== Exercise ==
Repeat the lines below exactly as written, please, from the line with "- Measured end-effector" to the line with "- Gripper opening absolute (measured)", both lines included, and no others.

[Records from a dataset]
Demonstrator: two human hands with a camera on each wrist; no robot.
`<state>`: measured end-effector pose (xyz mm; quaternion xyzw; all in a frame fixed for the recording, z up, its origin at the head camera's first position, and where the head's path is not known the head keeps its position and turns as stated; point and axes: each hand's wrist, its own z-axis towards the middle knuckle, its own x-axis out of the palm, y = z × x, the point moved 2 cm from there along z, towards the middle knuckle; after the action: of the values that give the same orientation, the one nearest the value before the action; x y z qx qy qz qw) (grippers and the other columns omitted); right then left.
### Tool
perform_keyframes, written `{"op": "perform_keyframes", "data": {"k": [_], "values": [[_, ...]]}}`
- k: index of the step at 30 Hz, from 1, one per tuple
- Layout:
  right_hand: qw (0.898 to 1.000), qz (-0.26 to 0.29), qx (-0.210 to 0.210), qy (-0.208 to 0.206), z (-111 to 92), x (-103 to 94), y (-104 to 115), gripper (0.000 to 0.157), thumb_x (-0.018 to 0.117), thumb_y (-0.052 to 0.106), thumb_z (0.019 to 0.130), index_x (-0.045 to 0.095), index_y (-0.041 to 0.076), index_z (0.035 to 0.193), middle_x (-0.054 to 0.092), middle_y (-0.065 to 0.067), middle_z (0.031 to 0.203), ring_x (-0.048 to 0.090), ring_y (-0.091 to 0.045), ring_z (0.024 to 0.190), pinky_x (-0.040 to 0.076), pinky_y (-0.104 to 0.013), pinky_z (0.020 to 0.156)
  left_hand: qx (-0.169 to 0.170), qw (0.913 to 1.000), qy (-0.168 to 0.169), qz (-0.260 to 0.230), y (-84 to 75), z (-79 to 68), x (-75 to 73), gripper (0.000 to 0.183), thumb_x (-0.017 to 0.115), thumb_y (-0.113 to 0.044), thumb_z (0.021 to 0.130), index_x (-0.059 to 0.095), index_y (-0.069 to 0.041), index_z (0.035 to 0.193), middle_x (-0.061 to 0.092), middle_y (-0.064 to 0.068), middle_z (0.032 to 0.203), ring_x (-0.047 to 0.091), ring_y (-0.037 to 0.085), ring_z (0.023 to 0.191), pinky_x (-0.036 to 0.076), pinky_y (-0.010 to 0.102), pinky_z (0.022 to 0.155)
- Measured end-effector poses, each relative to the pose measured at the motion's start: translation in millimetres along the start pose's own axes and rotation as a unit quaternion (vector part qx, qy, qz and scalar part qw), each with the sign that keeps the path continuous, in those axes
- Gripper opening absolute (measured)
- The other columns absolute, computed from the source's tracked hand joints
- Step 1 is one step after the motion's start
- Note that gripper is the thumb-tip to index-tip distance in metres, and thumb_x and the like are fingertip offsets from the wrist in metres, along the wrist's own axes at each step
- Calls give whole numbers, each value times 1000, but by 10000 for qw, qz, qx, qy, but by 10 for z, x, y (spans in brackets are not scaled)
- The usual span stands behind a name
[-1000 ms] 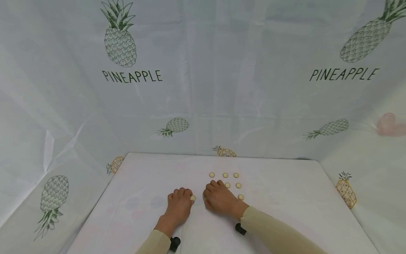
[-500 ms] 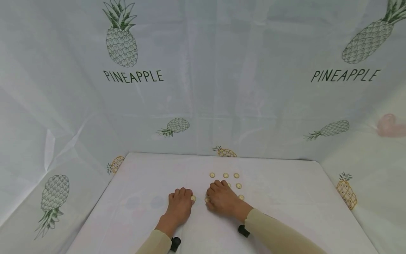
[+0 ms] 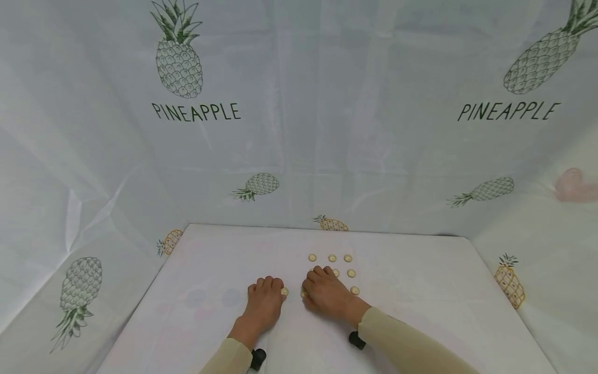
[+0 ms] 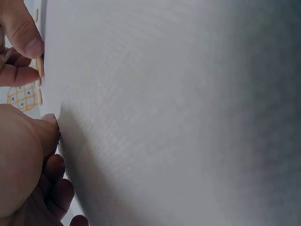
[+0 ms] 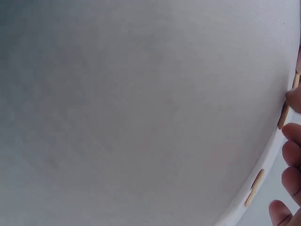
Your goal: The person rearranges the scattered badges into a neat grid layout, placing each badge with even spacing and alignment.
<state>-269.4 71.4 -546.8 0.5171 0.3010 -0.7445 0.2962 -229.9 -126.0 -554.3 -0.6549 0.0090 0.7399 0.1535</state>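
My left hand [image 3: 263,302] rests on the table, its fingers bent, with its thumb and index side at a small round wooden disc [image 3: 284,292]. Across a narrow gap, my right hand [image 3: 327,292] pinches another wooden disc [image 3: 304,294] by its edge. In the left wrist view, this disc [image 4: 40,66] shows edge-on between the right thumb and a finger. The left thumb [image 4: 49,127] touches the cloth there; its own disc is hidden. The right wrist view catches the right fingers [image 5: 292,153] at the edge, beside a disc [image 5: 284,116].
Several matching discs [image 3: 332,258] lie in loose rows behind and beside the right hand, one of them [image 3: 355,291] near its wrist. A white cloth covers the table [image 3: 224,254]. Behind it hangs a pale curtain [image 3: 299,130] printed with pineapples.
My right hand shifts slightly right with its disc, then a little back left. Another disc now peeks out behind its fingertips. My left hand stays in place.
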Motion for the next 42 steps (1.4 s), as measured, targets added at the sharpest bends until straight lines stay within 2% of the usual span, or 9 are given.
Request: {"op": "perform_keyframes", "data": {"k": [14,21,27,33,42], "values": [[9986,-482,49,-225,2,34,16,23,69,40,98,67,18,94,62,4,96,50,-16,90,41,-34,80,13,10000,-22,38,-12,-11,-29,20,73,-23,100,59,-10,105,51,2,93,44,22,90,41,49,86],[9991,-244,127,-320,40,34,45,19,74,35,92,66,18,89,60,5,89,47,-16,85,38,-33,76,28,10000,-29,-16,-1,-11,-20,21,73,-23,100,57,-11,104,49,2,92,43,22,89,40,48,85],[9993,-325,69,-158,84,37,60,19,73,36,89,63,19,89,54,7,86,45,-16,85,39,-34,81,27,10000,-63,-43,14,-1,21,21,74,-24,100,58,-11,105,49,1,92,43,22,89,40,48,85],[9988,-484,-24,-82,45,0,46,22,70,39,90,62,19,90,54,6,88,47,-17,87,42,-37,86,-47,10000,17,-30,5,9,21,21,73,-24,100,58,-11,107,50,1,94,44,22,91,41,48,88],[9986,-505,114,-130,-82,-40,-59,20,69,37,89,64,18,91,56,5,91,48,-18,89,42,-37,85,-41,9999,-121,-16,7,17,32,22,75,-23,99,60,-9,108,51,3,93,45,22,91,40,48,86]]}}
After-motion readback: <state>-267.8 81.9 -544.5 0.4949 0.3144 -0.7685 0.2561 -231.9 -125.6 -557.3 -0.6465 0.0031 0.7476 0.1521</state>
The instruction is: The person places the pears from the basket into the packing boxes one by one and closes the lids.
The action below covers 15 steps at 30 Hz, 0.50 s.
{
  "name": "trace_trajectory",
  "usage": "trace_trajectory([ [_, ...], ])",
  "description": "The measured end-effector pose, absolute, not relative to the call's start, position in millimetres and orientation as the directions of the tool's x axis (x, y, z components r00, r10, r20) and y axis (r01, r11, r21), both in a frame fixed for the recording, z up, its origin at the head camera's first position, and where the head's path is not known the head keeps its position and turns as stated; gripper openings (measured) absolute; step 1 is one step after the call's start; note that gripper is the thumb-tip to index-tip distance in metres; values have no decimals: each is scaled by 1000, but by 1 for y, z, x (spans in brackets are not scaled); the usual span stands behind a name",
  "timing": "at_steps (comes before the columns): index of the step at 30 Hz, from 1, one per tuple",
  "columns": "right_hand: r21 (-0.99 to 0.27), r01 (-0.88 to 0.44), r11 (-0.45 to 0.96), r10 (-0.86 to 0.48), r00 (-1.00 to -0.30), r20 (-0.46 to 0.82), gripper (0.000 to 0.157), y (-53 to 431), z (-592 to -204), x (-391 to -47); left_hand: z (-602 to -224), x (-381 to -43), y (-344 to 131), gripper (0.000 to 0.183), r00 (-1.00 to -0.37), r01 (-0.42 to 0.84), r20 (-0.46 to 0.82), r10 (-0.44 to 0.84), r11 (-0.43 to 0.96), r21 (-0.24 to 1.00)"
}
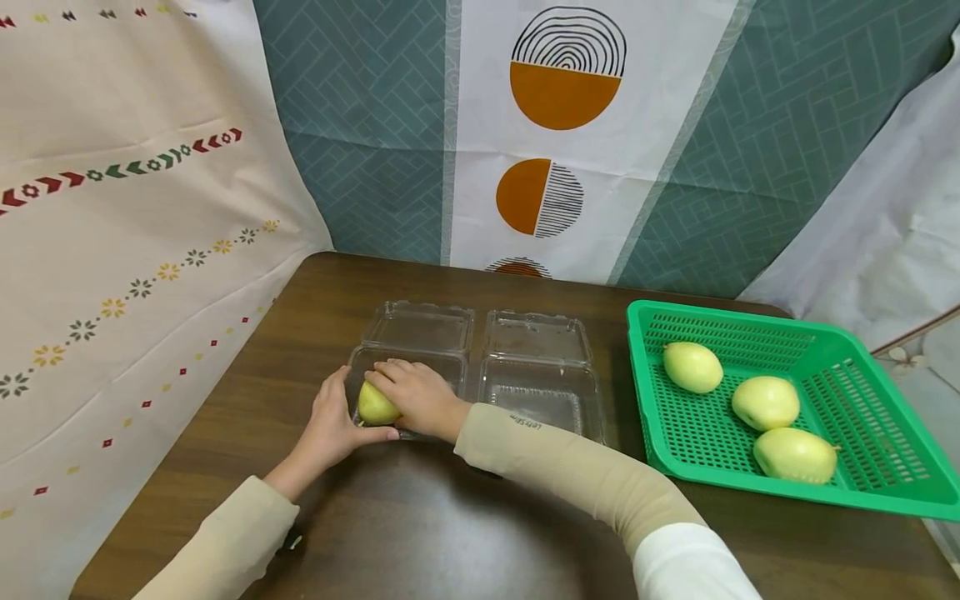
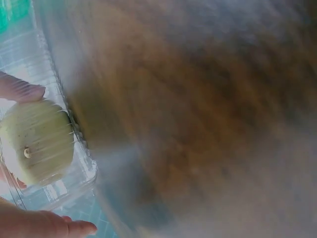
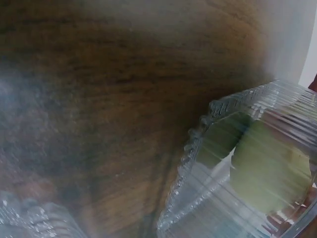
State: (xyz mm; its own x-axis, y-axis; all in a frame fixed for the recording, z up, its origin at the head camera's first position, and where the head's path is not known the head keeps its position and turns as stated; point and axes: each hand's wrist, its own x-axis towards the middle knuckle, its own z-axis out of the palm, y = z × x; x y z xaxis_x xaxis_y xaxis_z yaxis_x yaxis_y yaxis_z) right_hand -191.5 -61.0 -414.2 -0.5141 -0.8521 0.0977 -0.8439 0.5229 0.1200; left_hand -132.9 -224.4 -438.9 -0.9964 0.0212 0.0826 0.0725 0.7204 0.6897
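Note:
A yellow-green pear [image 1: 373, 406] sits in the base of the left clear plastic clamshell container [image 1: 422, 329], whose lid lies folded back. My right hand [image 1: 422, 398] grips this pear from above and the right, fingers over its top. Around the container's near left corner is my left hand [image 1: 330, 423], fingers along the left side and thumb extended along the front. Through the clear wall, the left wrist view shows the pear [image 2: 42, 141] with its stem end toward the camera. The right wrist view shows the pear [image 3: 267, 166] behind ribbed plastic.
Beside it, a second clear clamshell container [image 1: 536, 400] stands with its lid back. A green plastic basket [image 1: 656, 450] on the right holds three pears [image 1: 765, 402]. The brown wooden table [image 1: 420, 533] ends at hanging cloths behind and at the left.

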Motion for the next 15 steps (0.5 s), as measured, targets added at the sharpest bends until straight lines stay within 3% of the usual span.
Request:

== Your response ==
- Measured end-effector poses, each relative to the pose measured at the motion's start: translation in millimetres along the start pose's own axes and rotation as a unit quaternion (vector part qx, qy, qz and scalar part qw), each with the sign that keeps the path continuous, in those axes
- Gripper opening absolute (measured)

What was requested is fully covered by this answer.